Mohit’s self-revelation has been poignant and eloquent enough: “I was way too young to realise that being in love and being married are slightly different – in fact humongously different,” he confessed. “We used to fight about pretty much everything, you know. Let’s say that the first fight we had was pretty early, as in just after we got back from our honeymoon…”
To Mohit, as to thousands of other Indian males-in-introspection, the failure of their marriages has been due to a clash of cultures: the old India against the new. While in-law interference has played its own role in such disasters, Mohit admits that sometimes he too found it hard to accept that his wife had her own career. Even more interesting in Mohit’s re-evaluation are the ambiguities of priority conferred on a culture in transition, in movement from time-honoured values and norms to the untested, unchartered grounds of post-modern liberalism. Mohit’s further remark is all too revealing of this dichotomy:
“Today the Indian male, as opposed to earlier, is a very complex entity. We want our wives to be really progressive, modern, so to say, which is why we married them in the first place. But at the same time, we still want our wives to cook food for us. We want our wives to be there when we get back home.”
Mohit has finally hit the nail on its head by asserting that, despite all our notions of modernity, he accepts as wife and life-partner only that woman who is actually there – physically present – and willing to be his wife for him. Others like Swarupa, who ended her marriage last December, show us yet another side of this social phenomenon. She too left her husband which, in her own opinion, is possible only for financially independent women or women who have the support of their parents.

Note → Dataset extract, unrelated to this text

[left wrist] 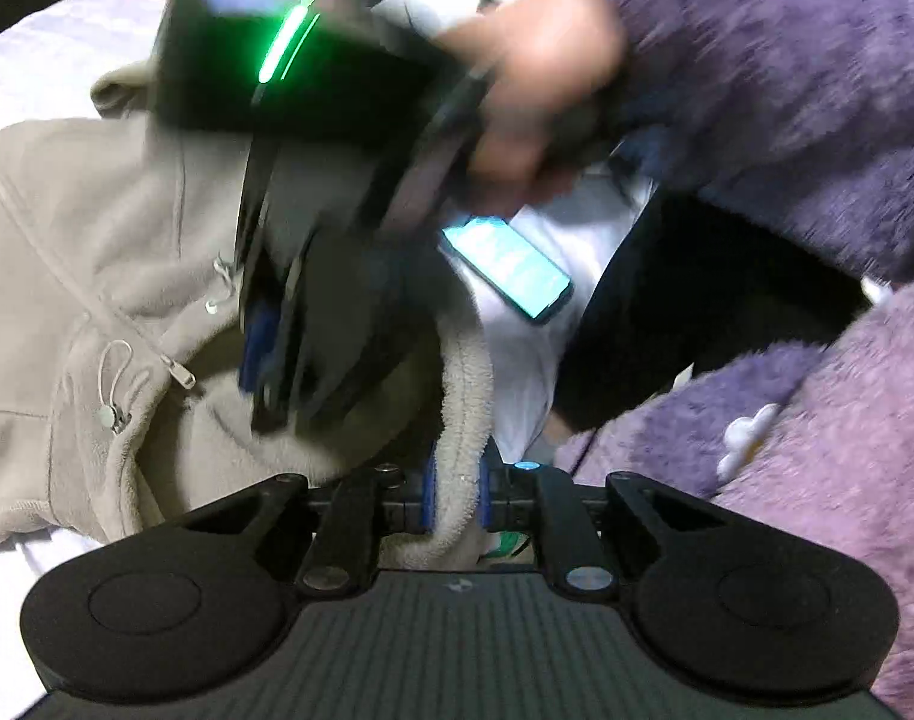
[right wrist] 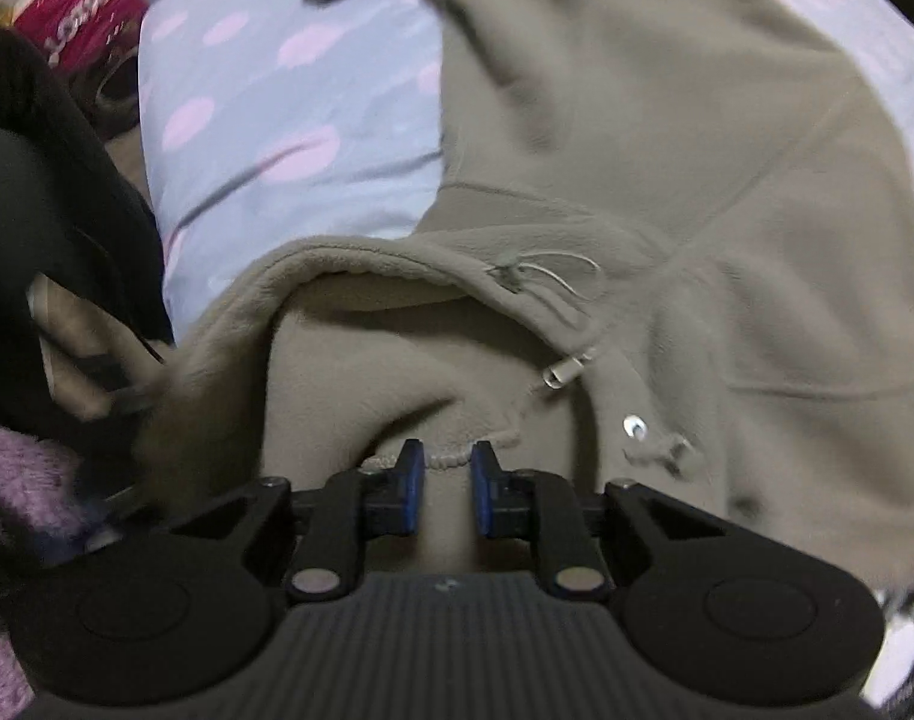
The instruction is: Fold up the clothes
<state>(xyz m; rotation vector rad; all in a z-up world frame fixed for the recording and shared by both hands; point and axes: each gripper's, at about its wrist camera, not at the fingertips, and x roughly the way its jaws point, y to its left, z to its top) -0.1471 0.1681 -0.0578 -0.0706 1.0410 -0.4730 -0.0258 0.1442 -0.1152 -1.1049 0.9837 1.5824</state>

In the past, this would have been more or less unthinkable. But despite the growing social acceptance for divorce in India, the country’s strong tradition of marriage still acts as the vanguard and defense against this decay. In Swarupa’s own words:
“Personally, I don’t feel scared to tell people that I am a divorced person, but stigmas are still there and it comes out in very odd places… I’ve been house-hunting near my ex-husband’s [home], but you know it is very difficult to get a house because people are very sceptical about giving it to a single woman.”
However, even this restraint of the past will be soon lost in the coming years of a cultural invasion that is, even as we speak, taking the developing and underdeveloped countries by storm.
In a tragicomedy of sorts, this picture of despair in a new and predatory setting, is complete when we know that the increasing trend in divorce rates – inevitable as it may seem – is actually good news for some. Vivek Pahwa, for example, runs the secondshaadi.com website, a Mumbai-based matchmaking web-portal for divorcees. He boasts of as many as 4,000 new customers every month.
“Ours is a relatively young website, but in the three years since we started, I have seen a remarkable shift in people’s perceptions about divorce,” he says. “It is not only limited to metros like Delhi and Mumbai. Business is good.”